Home > Group A Workspace > Learning Activity 7-C-2

Middle School Science Wiki

Advice to Students (Letter to Parents and Students)

Recently our class has been working on a Wiki. You have been divided into several groups discussing and researching the "kingdom of living organisms". This Wiki has been very successful in developing collaboration amongst our class. You have been able to contribute to this and as a result we are all learning lessons on collaboration and working together while we acquire knowledge of important scientific material.

As a result of having a Wiki, our work has been noticed by a teacher in another district who would like to use this information in a lesson. This is exactly why we have Wikis, to share and build on our work. Your work can now be used by others to learn about living organisms, and who knows what they might contribute to the Wiki. Is it possible that we can work with this other class across the state or maybe even one from another state or country? With a wiki we can and you have sparked the interest of others because of the excellent work you have done. Here are some examples of how other middle school science classes use Wikis:

Mr. Bergmann class (Colorado): https://bergmannscience.wikispaces.com/home
Mr. Kabodian's class (Michigan):http://kabodian7.pbworks.com/w/page/5294579/FrontPage

Here is a group that is working on collaboration across the global: (Flatclassroom Project)

You've worked hard to create the content of your wiki. Now someone else wants to use part of that content (photos) within their own project. You want to support that. You should feel proud of the work that you have done. But you might also feel a little apprehensive. What if the new users try to pass off your work as their own? What rights do you have?

Any work that you create is automatically copyrighted, all rights reserved. If you would like to let another class use your work, it would be a good idea to explicitly grant them the right to do so. They won't have to worry about using intellectual property inappropriately and you can have some control over how it is used in the future.
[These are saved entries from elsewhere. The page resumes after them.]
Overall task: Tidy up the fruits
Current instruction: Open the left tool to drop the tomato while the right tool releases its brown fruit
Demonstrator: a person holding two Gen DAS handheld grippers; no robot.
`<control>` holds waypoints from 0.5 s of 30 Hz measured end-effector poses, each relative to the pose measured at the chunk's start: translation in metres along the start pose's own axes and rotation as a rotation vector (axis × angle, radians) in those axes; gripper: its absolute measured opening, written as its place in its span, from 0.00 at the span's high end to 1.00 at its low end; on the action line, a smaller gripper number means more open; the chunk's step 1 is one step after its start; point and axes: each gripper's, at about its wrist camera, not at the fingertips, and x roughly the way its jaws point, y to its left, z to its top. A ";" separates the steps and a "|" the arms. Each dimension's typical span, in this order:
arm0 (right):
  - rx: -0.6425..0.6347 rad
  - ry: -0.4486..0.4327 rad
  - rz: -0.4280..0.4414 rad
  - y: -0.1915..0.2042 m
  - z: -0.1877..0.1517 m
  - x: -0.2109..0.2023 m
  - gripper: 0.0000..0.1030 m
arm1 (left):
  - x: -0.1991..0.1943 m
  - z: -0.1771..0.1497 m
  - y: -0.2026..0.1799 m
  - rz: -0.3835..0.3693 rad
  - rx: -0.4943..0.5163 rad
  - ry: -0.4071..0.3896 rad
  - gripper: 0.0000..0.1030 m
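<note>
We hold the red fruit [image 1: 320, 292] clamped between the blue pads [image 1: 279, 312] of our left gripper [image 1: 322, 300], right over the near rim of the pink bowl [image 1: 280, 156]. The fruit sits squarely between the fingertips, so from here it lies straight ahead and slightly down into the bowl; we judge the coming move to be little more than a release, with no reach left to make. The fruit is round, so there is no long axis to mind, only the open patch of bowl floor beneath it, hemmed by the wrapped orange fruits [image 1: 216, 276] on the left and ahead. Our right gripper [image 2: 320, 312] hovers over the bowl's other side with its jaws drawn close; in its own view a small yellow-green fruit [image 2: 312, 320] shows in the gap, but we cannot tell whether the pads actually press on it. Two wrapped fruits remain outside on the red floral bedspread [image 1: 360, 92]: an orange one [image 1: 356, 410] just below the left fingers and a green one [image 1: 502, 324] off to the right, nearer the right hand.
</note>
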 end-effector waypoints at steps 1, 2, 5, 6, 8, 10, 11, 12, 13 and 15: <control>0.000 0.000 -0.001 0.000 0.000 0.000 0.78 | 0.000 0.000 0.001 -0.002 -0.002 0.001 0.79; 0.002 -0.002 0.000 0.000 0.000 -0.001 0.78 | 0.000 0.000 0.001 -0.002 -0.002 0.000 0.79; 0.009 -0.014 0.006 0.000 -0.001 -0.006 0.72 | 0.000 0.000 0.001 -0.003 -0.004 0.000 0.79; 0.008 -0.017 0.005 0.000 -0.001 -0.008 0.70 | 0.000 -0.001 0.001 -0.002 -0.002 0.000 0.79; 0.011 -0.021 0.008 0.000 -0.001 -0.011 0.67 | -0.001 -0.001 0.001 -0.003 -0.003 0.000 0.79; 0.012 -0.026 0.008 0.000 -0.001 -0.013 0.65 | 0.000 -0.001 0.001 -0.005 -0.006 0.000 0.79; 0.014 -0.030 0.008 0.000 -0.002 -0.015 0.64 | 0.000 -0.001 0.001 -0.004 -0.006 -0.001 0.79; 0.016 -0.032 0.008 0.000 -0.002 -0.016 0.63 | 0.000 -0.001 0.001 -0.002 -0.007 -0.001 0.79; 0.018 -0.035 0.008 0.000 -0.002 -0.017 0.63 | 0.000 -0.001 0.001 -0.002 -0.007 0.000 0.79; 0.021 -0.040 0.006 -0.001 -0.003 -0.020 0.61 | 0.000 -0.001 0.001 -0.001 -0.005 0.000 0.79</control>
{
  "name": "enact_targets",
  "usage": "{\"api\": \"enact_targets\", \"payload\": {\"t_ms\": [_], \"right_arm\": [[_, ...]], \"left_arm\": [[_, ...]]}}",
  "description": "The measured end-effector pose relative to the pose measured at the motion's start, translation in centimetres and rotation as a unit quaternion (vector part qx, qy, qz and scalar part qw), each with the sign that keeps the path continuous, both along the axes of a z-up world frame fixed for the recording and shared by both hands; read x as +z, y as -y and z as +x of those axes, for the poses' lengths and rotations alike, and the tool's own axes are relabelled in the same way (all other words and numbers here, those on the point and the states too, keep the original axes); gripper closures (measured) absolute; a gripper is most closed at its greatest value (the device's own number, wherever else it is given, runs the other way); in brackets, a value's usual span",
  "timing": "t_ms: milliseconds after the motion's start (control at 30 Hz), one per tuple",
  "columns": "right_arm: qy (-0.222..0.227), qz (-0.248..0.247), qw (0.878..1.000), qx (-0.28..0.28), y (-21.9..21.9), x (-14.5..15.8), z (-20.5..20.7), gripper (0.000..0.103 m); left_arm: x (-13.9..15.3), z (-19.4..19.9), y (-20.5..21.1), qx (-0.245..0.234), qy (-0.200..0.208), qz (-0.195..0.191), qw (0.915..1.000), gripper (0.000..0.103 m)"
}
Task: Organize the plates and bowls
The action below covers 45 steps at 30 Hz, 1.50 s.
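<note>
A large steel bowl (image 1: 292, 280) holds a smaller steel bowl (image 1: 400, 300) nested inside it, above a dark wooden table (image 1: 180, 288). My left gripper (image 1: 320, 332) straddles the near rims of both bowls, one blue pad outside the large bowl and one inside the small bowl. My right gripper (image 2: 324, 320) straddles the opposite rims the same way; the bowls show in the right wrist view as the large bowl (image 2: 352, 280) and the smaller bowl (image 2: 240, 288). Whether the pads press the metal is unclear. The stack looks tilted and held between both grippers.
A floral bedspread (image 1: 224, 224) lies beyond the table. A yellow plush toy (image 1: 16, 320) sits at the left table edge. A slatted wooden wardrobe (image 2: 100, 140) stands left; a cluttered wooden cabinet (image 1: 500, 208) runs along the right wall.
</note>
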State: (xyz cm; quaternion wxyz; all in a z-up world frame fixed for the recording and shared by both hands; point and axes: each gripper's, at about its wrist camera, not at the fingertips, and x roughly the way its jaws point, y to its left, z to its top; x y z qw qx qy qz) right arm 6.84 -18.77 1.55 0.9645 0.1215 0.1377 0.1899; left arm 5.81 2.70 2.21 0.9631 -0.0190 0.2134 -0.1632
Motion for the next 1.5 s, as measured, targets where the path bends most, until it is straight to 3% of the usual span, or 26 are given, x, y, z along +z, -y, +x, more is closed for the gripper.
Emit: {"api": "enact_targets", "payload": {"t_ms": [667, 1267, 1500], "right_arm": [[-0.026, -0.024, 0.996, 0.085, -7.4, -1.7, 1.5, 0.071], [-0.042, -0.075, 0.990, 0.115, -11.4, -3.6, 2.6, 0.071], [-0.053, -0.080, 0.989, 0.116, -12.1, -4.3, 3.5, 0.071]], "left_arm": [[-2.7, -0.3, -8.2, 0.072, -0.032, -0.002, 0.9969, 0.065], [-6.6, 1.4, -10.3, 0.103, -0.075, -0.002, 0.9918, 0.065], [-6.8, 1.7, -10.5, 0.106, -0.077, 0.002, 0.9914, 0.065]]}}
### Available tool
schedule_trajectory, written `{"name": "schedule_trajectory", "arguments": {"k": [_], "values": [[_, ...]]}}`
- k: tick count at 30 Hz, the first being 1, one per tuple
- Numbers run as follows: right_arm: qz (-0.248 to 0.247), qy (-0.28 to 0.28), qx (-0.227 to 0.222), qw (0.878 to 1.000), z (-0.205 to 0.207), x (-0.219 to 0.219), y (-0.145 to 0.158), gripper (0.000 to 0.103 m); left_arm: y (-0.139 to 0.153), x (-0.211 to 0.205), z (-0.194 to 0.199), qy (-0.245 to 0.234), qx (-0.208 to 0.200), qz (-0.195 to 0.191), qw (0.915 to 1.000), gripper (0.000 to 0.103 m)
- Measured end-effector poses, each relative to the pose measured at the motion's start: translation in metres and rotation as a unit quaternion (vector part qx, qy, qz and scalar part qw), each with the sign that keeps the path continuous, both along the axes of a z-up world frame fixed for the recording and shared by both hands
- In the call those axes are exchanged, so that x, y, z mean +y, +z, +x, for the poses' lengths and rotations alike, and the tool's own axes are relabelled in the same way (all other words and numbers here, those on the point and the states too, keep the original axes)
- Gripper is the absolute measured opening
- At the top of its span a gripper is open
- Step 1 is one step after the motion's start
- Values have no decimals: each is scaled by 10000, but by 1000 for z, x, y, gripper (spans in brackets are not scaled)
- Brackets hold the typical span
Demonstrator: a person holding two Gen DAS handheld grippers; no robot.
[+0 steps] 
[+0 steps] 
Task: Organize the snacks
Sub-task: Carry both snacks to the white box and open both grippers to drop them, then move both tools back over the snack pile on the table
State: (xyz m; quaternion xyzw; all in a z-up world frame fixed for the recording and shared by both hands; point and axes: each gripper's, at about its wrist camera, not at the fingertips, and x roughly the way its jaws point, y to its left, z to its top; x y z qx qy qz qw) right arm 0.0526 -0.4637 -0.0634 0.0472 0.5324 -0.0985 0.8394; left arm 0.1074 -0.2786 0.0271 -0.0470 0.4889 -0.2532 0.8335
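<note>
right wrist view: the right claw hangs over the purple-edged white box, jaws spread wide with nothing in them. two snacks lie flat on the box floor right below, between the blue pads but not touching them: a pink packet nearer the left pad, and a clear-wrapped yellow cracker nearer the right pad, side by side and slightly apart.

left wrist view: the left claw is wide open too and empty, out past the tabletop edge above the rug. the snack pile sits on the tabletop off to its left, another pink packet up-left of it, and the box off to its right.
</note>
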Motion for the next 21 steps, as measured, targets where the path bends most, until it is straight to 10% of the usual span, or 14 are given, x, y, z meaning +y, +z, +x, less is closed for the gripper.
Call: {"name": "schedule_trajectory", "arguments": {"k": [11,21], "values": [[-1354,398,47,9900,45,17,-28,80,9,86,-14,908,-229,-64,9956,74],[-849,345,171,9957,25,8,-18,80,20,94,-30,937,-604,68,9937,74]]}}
Creative Commons may be your answer. Creative Commons has created licenses and tools to help you assign copyrights to your projects that allow others to use your materials, but also retains your rights to them. You can watch a short movie here that explains Creative Commons licenses and how they work. If you decide to go ahead and assign a free Creative Commons copyright license to your work, talk to me and I'll help you walk through the process. Together we will go to their website, look at the licenses available and come to a consensus as to which license to use.

As you can see, the potential of Wikis is that your work can continue to grow and we can collaborate amongst ourselves and with others.